TASK TO CARRY OUT ::
Where a line below holds the string "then", copy that line.

━━━━━━━━━━━━━━━━

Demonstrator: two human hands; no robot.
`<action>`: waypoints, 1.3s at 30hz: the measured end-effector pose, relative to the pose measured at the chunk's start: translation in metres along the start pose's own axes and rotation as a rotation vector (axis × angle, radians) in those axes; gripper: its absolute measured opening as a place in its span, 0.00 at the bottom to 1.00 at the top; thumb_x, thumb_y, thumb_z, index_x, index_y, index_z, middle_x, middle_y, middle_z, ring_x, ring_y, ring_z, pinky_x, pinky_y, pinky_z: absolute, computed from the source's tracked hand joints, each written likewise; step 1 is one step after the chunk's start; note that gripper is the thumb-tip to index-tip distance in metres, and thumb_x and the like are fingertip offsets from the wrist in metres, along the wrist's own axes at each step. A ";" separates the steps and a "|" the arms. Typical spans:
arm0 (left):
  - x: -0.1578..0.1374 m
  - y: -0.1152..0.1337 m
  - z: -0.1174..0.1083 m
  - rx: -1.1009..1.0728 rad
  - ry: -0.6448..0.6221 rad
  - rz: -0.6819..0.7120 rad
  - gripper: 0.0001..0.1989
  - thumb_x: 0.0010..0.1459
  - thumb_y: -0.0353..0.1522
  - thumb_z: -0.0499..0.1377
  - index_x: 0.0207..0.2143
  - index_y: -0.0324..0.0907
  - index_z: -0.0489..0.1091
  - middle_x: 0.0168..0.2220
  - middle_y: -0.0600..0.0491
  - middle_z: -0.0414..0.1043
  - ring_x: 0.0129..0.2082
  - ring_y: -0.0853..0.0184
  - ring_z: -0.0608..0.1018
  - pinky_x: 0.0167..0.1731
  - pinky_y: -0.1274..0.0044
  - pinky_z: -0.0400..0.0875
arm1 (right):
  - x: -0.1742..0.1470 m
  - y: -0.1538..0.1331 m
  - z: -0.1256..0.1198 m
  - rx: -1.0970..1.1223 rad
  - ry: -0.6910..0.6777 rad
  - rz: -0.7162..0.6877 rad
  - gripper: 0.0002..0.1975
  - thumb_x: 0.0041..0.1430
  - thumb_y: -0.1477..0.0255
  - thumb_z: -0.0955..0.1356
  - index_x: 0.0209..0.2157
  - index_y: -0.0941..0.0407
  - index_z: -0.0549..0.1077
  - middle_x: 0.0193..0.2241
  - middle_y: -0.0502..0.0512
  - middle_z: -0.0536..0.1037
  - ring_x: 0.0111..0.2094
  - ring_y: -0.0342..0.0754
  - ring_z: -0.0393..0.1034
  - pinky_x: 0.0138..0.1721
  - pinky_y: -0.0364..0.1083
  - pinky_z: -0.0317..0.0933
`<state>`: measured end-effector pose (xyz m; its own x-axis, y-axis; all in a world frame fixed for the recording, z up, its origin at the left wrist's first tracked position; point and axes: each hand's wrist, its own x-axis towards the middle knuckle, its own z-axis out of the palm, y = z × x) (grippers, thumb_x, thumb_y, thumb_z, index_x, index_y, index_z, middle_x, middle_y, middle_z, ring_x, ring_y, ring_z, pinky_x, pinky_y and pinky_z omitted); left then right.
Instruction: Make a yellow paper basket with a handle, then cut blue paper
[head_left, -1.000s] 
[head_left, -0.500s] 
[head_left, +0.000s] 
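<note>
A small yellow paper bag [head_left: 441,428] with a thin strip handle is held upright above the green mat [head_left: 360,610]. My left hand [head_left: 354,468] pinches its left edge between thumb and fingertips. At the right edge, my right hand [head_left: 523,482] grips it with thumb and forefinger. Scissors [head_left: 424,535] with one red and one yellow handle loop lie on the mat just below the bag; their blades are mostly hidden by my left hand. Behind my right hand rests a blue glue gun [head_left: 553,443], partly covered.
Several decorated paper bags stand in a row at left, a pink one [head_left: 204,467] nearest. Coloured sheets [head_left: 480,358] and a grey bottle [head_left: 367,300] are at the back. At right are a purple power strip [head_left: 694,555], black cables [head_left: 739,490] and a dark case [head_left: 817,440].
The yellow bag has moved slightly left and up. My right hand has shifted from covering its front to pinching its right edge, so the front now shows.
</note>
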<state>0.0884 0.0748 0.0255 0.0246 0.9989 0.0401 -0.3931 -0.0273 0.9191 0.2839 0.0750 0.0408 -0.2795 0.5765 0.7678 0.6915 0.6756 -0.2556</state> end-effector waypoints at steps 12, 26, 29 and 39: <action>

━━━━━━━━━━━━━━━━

TASK SOLUTION ::
`<state>`: measured end-effector pose (xyz m; its own x-axis, y-axis; all in a world frame fixed for the recording, z up, its origin at the left wrist's first tracked position; point and axes: each hand's wrist, its own x-axis towards the middle knuckle, its own z-axis out of the palm, y = z × x) (grippers, thumb_x, thumb_y, thumb_z, index_x, index_y, index_z, middle_x, middle_y, middle_z, ring_x, ring_y, ring_z, pinky_x, pinky_y and pinky_z omitted); left then right.
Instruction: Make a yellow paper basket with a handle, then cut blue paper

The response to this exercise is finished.